Devant les rangées remplies des librairies ; tant de choix de titres, tant d’auteurs, tant de paroles et d’élégantes tournures. On ne sait plus où donner de la tête, on voudrait tout pouvoir lire et humer l’histoire de chaque page, mais on se résigne à notre temps si restreint, à cette condition humaine qui nous tuera un jour au beau milieu d’un discours romanesque ou à la fin d’une interminable phrase proustienne, le souffle coupé net, agonisant. Les jours passent et sont éclairés par les mots défilant sous nos yeux ; il faut l’admettre, on n’aura jamais le temps de lire toutes les merveilles littéraires ou de connaître les sages pensées de tous les génies, quelle cruelle déception… Et si j’avais voulu être immortelle, ç’aurait été pour cette raison uniquement.

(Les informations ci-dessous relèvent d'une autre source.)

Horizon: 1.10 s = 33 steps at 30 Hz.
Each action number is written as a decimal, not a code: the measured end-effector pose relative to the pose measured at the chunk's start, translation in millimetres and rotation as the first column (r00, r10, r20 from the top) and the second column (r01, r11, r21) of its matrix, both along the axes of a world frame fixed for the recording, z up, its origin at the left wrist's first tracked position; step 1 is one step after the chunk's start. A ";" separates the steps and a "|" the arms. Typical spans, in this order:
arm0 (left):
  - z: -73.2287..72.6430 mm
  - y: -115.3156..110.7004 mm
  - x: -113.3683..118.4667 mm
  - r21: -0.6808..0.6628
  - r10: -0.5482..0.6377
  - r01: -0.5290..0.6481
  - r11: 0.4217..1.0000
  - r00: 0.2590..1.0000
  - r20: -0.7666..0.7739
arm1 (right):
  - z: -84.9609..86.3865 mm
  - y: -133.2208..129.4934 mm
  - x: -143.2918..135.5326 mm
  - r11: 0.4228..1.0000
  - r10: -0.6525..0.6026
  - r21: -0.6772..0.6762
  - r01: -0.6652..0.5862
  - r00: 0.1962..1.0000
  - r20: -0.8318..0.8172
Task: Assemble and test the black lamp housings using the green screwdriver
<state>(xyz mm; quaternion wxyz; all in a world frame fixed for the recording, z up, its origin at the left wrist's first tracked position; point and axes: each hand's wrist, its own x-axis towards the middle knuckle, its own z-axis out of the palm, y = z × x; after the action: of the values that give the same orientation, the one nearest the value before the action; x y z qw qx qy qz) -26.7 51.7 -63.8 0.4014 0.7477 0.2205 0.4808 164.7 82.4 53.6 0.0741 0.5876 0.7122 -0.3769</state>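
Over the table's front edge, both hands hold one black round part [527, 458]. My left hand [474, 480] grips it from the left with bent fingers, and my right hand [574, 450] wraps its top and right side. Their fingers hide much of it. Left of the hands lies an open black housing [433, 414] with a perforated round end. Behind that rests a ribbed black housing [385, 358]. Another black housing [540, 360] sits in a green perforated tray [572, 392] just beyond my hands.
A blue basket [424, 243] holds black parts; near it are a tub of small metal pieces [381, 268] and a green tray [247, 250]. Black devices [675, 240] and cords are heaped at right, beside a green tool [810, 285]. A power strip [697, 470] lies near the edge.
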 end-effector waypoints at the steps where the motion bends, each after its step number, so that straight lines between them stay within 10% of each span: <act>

Consolons-nous un peu, aujourd’hui je propose dans ce texte une solution concrète. Pour vous faciliter la tâche et vous inciter à faire un choix enrichissant, je vous présente deux incontournables littéraires! C’est partiii.

Putain de Nelly Arcan

Nelly Arcan, de son vrai nom Isabelle Fortier, est l’autrice du roman Putain publié en 2001. Son roman est autofictionnel ; il entrecroise le récit réel de la vie de l’autrice qui est devenue prostituée pendant ses études en littérature à l’université et un récit fictionnel qui explore d’autres idées propulsées par l’inconscient. Ce pivot entre le factuel et la fiction semble en apparence incompatible et confère une certaine ambiguïté au texte puisqu’il est difficile de départager le mensonge de la vérité, de la même manière que cela témoigne de notre société contemporaine, là où le spectacle flamboyant de nos vies banales est mis de l’avant, là où l’humanité est réduite au rayonnement de son image sur les réseaux sociaux, là où nous sommes tous les imposteurs de notre propre réalité ; nous ne sommes pas heureux, mais au moins nous donnons l’impression de l’être et c’est ça l’important. Si l’on bascule du côté du roman Putain, Nelly Arcan n’a pas de plaisir à coucher avec tous ces hommes fermement bandés devant elle, mais ils croient le contraire en entendant ses cris de jouissance exagérés et c’est ça l’important n’est-ce pas?

C’est en amplifiant à l’extrême les différentes facettes de ses expériences sexuelles que l’auteure crée un sens, une forte interprétation, et fait apparaître un schéma dans son œuvre. Certes, l’autofiction est un paravent éthique, il éradique la censure, il permet aux auteurs de se cacher derrière la fiction et de se prononcer véritablement au monde entier sans établir de limites. C’est pourquoi le roman Putain est si cru, violent, provocateur, brutal, il fait même mal, mais il est pour cette raison si pertinent.

Cela étant dit, Putain n’est incontestablement pas le simple témoignage d’une prostituée. C’est une prose hypnotique, un discours déblatéré sans retenue dans une fougue désespérée. C’est un long cri dépossédé presque sans ponctuation, comme sans issue ni accalmie. Une vengeance haineuse et une profonde mélancolie s’en dégagent. L’auteure aborde dans son texte l’aliénation féminine, l’hypersexualisation, les traces de la prostitution dans les rapports hommes-femmes, le suicide, les relations parentales, la folie, la sexualité et les médias. Ses thèmes laissent place à la psychanalyse (au départ, Putain était un journal dédié à son psychanalyste) et aux questionnements philosophiques. La particularité de Nelly Arcan est qu’elle incarne le stéréotype de la femme enfermée dans son image en même temps qu’elle le dénonce dans ses livres : « elle est une philosophe prisonnière d’un corps de prostituée ».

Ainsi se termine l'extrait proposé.